Pub signs are one of the joys of life here. Sometime before 1400, the king (Richard II, if you care) made it law that pubs must have signs, in large part so that government inspectors could find them. I’m sure I’ll write about pub signs again, probably more than once and with photos; I never get tired of pub signs, even from pubs with common names—the White Hart, the Royal Oak, the Crown, and such. The names may be fairly standard but the designs can still show great invention.
The sign of this particular Good Intent shows Oliver Cromwell on his knees, in front of his tent, praying for a military victory. (Oliver Cromwell governed England using the title Lord Protector, after his faction staged a revolution that turned Britain from a monarchy to a Republic for a brief period in the 17th century.) Not a lot of pubs advertise themselves with pictures of Puritans, although British Puritans weren’t as puritanical where alcohol was concerned as were American Puritans.
The day after our thwarted attempt to get a drink at the Good Intent I phoned to ask why they’d been closed.
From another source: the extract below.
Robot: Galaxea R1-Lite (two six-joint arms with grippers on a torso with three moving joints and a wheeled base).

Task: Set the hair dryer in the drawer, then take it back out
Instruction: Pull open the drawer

The woman who answered said with obvious irritation that they’d been closed for maintenance and redecorating, and that there’d been a sign up for two weeks to say so. Oops. Pardon me. None of us managed to see any sign.
Next I phoned the Withies—withies meaning willows, or more particularly meaning flexible shoots from willow trees, used like cords to tie and secure things. I asked why they’d closed early. Most pubs close up at 11:00; they used to have to, by law, and even though the law changed in 2005, closing time is still usually 11:00. In any case we’d arrived there well before 10:00.
It seems that while the cat was away, the mice may have closed early and scarpered (to use a good English word meaning “make good their escape”; it comes from Cockney rhyming slang—if you don’t know what that is, stay tuned and I’ll get around to it eventually). The landlord answered the phone and told me that as far as he knew the pub had been open as usual. He said he’d ask his manager, and I could hear him as he did, and as she answered that they’d been open until 10:30. Hmmm. Right.
Same thing happened at the Harrow—a harrow being a toothy thing you dragged over soil to break up clods and turn the earth over. The landlord said he hadn’t heard anything about them closing early on Monday. But it was locked tight when we arrived, some time before 9:30. We even tried the doorbell, but the landlord dismissed that as evidence, saying his doorbell doesn’t work anyway.
So I may have got (the British don’t use gotten) some pub staff into hot water, although I didn’t set out to, and I am happy to report that all of those pubs seem still to be going concerns. Long may they stay that way! I’d be happy to help out by buying a round of drinks, if only they’d let me in.